INSTRUCTIONS FOR THE TASK: The data must be written out once more, precisely as given.
---- DATA EXCERPT
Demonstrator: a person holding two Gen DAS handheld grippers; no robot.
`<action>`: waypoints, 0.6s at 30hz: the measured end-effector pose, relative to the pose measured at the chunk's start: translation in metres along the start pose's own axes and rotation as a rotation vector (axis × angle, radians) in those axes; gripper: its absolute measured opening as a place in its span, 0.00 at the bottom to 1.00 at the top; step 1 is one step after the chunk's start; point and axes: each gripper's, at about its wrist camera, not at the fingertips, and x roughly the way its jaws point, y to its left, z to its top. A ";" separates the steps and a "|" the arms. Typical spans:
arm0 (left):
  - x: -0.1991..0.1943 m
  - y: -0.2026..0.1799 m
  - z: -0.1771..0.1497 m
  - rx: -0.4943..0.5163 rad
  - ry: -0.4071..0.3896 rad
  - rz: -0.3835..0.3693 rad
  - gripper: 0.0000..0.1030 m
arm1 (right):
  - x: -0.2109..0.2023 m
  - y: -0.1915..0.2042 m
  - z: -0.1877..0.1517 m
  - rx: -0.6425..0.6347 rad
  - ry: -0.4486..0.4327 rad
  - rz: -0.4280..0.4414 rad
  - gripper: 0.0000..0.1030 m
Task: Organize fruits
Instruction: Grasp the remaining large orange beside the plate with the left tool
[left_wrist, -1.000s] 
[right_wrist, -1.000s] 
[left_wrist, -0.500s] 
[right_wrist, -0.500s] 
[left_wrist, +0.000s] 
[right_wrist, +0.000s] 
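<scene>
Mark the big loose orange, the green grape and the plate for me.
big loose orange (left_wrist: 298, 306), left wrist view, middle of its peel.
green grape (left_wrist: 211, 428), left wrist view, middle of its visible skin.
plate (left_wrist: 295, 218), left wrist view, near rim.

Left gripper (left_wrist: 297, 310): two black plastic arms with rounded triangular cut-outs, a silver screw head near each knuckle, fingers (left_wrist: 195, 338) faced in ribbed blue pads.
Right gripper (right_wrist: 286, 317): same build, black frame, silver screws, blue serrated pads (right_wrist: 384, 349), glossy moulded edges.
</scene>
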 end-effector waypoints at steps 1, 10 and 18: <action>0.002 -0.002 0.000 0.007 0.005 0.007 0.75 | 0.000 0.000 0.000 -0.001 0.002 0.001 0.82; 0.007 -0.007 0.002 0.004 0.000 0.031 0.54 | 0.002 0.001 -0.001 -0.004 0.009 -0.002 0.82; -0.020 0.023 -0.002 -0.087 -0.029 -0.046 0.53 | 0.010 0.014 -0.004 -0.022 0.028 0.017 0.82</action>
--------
OUTPUT OF THE EXERCISE:
Demonstrator: a person holding two Gen DAS handheld grippers; no robot.
`<action>`: waypoints, 0.6s at 30hz: the measured end-effector pose, relative to the pose measured at the chunk's start: translation in metres along the start pose's own axes and rotation as a rotation vector (axis × angle, radians) in those axes; gripper: its absolute measured opening as a place in its span, 0.00 at the bottom to 1.00 at the top; step 1 is one step after the chunk's start; point and axes: each gripper's, at about its wrist camera, not at the fingertips, and x roughly the way its jaws point, y to its left, z to its top. A ";" separates the steps and a "|" the arms. Typical spans:
arm0 (left):
  - x: -0.1991..0.1943 m
  - y: -0.2026..0.1799 m
  - z: -0.1771..0.1497 m
  - rx: -0.4943..0.5163 rad
  - ry: -0.4071..0.3896 rad
  - rz: -0.3835..0.3693 rad
  - gripper: 0.0000..0.1030 m
arm1 (right):
  - x: -0.2109..0.2023 m
  - y: -0.1915..0.2042 m
  - z: -0.1877..0.1517 m
  - rx: -0.6425..0.6347 rad
  - ry: -0.4486..0.4327 rad
  - rz: -0.4280..0.4414 rad
  - gripper: 0.0000..0.1030 m
Task: Organize fruits
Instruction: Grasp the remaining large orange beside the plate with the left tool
[left_wrist, -1.000s] 
[right_wrist, -1.000s] 
[left_wrist, -0.500s] 
[right_wrist, -0.500s] 
[left_wrist, +0.000s] 
[right_wrist, +0.000s] 
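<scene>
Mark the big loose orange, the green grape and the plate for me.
big loose orange (left_wrist: 298, 306), left wrist view, middle of its peel.
green grape (left_wrist: 211, 428), left wrist view, middle of its visible skin.
plate (left_wrist: 295, 218), left wrist view, near rim.

Left gripper (left_wrist: 297, 310): two black plastic arms with rounded triangular cut-outs, a silver screw head near each knuckle, fingers (left_wrist: 195, 338) faced in ribbed blue pads.
Right gripper (right_wrist: 286, 317): same build, black frame, silver screws, blue serrated pads (right_wrist: 384, 349), glossy moulded edges.
</scene>
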 end-effector waypoints at steps 1, 10 and 18: <action>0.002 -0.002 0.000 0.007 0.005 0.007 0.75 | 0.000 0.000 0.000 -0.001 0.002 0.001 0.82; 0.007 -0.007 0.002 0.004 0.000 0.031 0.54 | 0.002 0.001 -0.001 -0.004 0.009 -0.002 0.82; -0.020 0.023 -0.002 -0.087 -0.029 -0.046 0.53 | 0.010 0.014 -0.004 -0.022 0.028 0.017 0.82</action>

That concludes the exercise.